Она невольно затаила дыханье. Видимо, приняв за голос тиканье часов, отсчитывавших в темноте секунды.
— Не делай этого. Не делай. Не делай.
Когда она взбегала по лестнице, голос догнал ее. Остановившись, она стала всматриваться во тьму столовой.
— Кто здесь?
— Я. Я. Я.
Голос, несомненно, принадлежал кому-то из ее добрых друзей.
— Исси-сан?
— Да, это я.
— Мы давно не виделись. Где же ты?
О-Рэн, точно все это происходило днем, села у жаровни.
— Не делай этого. Не делай.
Голос, не отвечая на ее вопрос, без конца повторял одно и то же.
— Даже ты удерживаешь меня? Но разве не лучше умереть?

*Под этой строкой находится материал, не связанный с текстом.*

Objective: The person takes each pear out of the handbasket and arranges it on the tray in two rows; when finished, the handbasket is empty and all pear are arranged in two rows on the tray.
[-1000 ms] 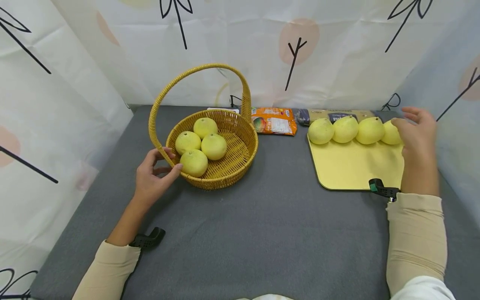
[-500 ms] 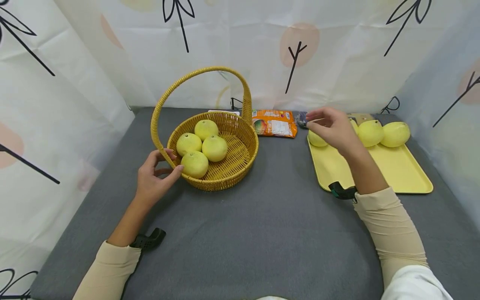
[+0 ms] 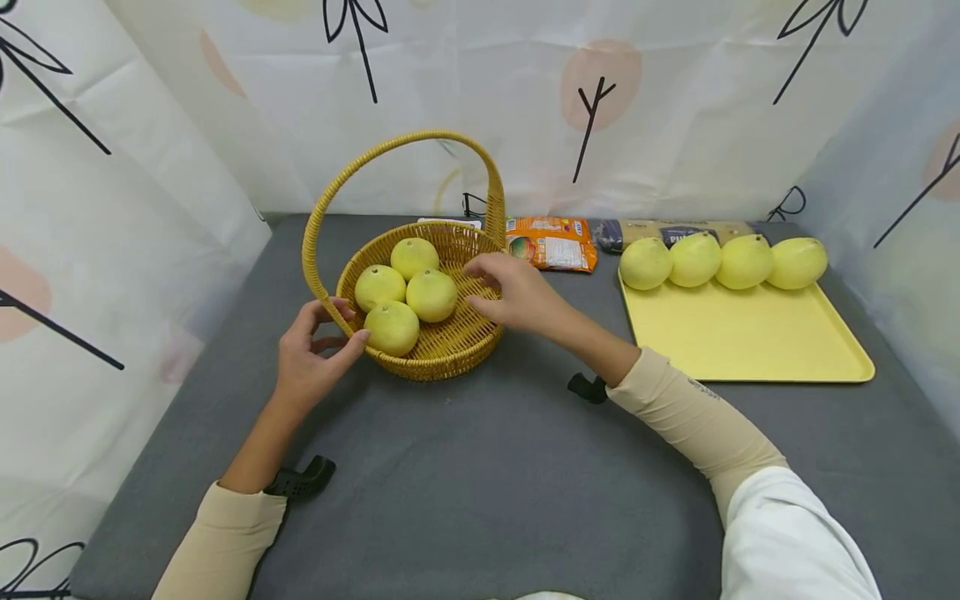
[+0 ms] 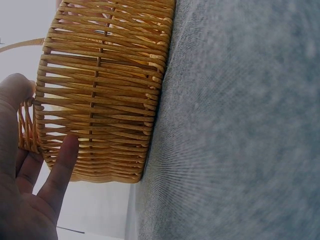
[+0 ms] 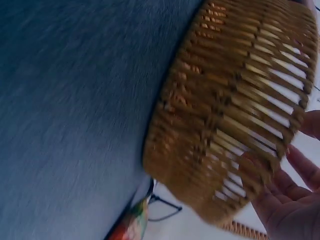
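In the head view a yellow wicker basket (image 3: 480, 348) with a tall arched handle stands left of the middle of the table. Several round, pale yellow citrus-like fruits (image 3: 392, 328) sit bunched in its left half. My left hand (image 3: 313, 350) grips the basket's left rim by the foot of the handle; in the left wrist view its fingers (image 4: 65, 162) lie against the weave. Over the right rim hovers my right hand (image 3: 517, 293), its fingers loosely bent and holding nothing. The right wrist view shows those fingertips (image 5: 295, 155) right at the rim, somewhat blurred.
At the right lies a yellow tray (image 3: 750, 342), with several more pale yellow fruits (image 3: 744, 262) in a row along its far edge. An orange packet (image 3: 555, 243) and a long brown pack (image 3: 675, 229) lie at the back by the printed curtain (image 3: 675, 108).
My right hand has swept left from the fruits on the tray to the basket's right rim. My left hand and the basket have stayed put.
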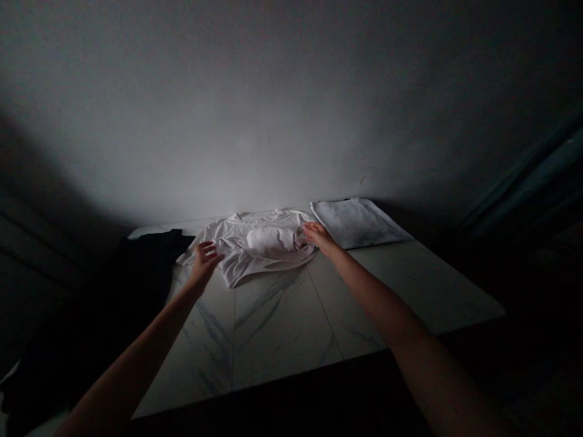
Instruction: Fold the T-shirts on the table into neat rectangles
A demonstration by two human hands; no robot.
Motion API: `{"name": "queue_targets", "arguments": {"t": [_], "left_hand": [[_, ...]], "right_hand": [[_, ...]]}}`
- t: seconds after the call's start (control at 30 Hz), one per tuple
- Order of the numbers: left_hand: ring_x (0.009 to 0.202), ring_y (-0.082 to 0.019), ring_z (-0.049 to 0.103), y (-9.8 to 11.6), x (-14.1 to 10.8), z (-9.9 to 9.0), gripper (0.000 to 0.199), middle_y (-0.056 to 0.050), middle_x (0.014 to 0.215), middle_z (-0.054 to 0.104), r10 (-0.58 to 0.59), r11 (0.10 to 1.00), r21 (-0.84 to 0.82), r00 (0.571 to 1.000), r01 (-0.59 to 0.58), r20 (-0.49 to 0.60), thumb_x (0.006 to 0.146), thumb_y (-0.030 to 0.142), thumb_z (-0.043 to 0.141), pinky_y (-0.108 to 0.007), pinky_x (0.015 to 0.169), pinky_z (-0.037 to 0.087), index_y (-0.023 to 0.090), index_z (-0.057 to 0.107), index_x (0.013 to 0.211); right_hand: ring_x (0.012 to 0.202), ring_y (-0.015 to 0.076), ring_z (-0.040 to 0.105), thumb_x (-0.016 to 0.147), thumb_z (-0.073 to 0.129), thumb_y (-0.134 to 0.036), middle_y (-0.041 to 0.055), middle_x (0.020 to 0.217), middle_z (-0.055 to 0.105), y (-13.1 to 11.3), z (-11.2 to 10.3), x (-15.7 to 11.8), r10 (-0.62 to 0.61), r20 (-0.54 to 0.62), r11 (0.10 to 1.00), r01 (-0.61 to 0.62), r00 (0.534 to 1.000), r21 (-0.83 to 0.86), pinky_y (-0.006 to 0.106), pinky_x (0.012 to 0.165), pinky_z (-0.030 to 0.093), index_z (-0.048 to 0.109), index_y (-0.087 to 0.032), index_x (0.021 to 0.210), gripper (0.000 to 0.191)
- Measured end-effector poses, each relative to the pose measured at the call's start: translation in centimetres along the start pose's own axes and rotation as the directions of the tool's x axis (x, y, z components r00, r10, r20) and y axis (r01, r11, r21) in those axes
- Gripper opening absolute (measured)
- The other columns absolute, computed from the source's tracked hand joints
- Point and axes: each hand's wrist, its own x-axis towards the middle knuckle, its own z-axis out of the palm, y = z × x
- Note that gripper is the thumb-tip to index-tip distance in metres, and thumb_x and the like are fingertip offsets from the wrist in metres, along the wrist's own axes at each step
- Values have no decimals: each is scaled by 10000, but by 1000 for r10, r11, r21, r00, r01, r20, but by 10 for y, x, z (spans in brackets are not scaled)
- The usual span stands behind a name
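A white shirt-like garment (232, 233) lies spread and rumpled on the marble-patterned surface (277, 331), near the wall. On its middle rests a bunched white cloth part (272, 239); whether it is a separate piece I cannot tell. My left hand (206, 260) is at the garment's left side, fingers apart and curved, holding nothing. At the right side of the bunched part, my right hand (317, 235) has its fingers extended over the garment's edge, with nothing seen gripped. Whether either hand touches the fabric is unclear.
Folded pale cloth (357, 222) lies to the right, against the wall (255, 109). A dark cloth (136, 273) covers the left end of the surface. The front edge of the surface runs across below, with darkness beyond it.
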Motion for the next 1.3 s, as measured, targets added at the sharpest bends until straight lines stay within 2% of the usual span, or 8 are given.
{"name": "queue_targets", "arguments": {"t": [0.1,0.2,0.4,0.7,0.83,1.0,1.17,1.3], "left_hand": [[1083,-263,606,-15,-23,9,349,-84,1157,609,327,858,288,885,-425,331,788,399,677,-482,953,506,232,581,1078],[1138,-307,558,-23,-38,17,347,-120,1205,586,399,590,478,749,-651,528,831,371,656,-512,965,479,220,600,1139],[1117,-309,534,-31,-39,20,348,-144,1249,551,230,286,688,745,-666,626,842,224,589,-449,857,512,224,620,1189],[902,-246,608,-33,-22,12,305,-113,975,651,261,396,662,770,-636,583,911,126,366,-368,785,512,205,649,993],[803,-222,617,-7,-15,-4,274,-86,907,657,390,495,629,800,-599,455,956,227,341,-332,735,504,214,614,928],[904,-232,654,22,-21,-55,268,-75,954,693,495,482,520,709,-705,502,938,304,407,-355,844,511,257,667,895],[848,-233,690,-2,-39,-99,240,-42,875,738,309,474,485,654,-735,690,878,343,494,-360,781,524,309,720,805],[829,-232,700,-25,-56,-98,203,-49,873,740,188,537,520,696,-664,693,853,367,530,-348,763,537,284,707,800]], "right_hand": [[778,184,678,765,694,-279,21,795,724,21,-6,-15,-102,-20,954,92,995,-285,307,755,551,655,-214,787,79],[719,166,656,754,624,-126,22,794,716,35,-20,-27,-179,59,824,182,982,-536,299,753,544,685,-207,777,104],[955,174,648,695,478,88,54,1013,687,34,-48,-39,-222,330,546,397,918,-738,273,864,503,747,-195,960,471],[961,210,596,903,563,-109,69,1015,663,31,-41,-44,-248,362,352,431,899,-831,312,853,485,732,-233,923,211],[956,222,591,920,530,-143,72,971,668,27,-38,-41,-309,331,443,443,891,-780,344,892,480,681,-232,888,178],[1009,255,604,970,438,-237,100,992,671,6,-39,-70,-451,187,606,454,873,-653,391,943,466,649,-241,971,211],[884,210,638,944,539,-348,41,885,693,-8,-44,-114,-277,513,704,535,813,-467,355,882,480,678,-255,902,173],[814,184,635,885,597,-310,32,854,675,-1,-42,-125,-151,364,777,338,919,-531,309,785,497,661,-232,872,102]]}}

— Не делай этого. Он жив. Жив.
— Кто?
Последовало долгое молчание. Нарушаемое лишь неутомимым тиканьем часов.
— Кто жив?
Безмолвие продолжалось еще некоторое время, но вот наконец голос произнес дорогое ей имя:
— Кин... Кин-сан... Кин-сан.
— Правда? Если бы только это оказалось правдой...
Подперев щеку рукой, О-Рэн глубоко задумалась.
— Но если Кин-сан жив и не приходит, значит, он не хочет встречаться со мной?
— Придет. Обязательно придет.
— Придет? Когда?
— Завтра. Придет к Мирокудзи, чтобы встретиться с тобой. К Мирокудзи. Завтра вечером.
— К мосту Мирокудзи, да?
— К мосту Мирокудзи. Придет вечером. Обязательно придет.
Больше голос ничего не сказал. О-Рэн в одном нижнем кимоно, не чувствуя предутреннего холода, долго еще сидела неподвижно.